Task brief -> Scan the lines below; pull out those with "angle".

Exercise data ->
----

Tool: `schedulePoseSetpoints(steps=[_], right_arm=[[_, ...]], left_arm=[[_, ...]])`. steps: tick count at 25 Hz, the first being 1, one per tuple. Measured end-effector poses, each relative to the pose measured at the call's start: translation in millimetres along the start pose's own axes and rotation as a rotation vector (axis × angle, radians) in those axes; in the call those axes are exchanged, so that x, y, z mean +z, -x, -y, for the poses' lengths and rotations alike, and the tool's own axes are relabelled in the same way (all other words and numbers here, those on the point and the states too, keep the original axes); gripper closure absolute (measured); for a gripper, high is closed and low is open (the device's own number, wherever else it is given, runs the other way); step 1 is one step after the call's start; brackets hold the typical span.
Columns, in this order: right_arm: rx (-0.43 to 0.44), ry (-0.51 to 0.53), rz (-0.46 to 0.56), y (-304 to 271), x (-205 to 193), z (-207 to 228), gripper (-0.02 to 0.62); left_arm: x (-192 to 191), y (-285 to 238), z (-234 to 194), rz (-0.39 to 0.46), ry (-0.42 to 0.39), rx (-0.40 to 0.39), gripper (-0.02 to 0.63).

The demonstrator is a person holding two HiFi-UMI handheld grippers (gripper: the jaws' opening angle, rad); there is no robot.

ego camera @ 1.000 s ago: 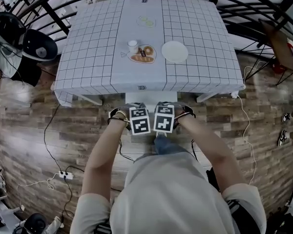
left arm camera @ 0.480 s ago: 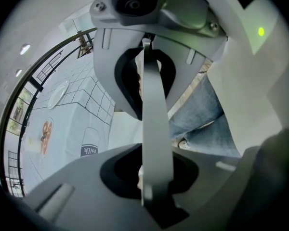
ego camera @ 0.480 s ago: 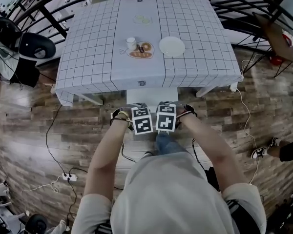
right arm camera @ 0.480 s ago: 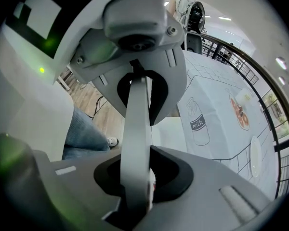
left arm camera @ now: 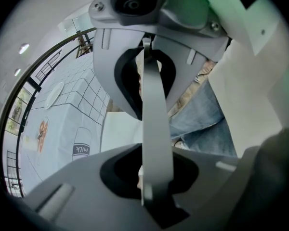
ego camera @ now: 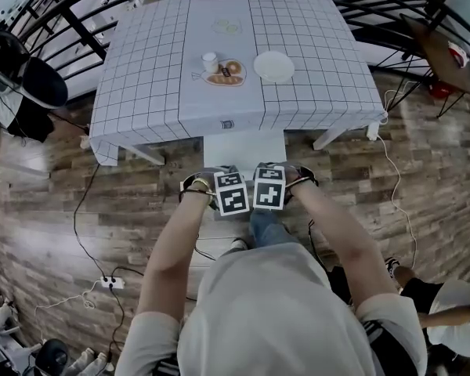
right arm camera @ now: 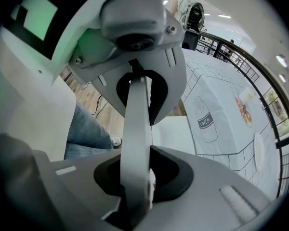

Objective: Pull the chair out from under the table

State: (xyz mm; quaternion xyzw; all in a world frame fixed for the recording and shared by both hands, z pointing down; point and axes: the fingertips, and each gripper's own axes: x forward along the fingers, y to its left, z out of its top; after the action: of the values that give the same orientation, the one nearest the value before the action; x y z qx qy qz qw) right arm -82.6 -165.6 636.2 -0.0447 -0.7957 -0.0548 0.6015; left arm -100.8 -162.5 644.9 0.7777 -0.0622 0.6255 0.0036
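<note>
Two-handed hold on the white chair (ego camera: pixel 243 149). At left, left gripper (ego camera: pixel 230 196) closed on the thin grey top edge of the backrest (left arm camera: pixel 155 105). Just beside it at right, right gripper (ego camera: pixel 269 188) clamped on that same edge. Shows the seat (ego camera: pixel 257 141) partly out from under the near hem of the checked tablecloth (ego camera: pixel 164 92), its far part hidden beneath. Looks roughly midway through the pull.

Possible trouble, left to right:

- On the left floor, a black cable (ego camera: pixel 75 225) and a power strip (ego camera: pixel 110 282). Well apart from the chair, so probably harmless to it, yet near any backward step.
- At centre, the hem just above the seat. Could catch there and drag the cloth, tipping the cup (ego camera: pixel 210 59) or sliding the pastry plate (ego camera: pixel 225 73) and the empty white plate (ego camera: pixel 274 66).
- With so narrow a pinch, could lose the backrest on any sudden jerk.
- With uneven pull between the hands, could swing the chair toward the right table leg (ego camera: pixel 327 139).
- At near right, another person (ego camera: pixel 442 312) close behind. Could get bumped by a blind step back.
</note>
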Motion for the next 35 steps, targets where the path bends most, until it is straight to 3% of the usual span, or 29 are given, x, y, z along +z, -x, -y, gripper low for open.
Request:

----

Exercise answer ->
Tool: `schedulePoseSetpoints(steps=[_], right_arm=[[_, ...]], left_arm=[[_, ...]])`. steps: tick count at 25 Hz, the first being 1, one per tuple. Measured end-effector poses, each relative to the pose measured at the call's start: translation in millimetres along the start pose's own axes and rotation as a rotation vector (axis × angle, radians) in those axes; in the call those axes are exchanged, so that x, y, z mean +z, -x, -y, for the poses' lengths and rotations alike, and the tool's own axes are relabelled in the same way (all other words and numbers here, those on the point and the states too, keep the original axes); gripper closure absolute (measured); for a gripper, high is closed and low is open (the device's own number, wherever else it is given, runs the other way); step 1 is one step after the call's start; brackets hold the typical span.
The demonstrator is a person holding two HiFi-UMI handheld grippers (gripper: the jaws' opening angle, rad); there is no robot.

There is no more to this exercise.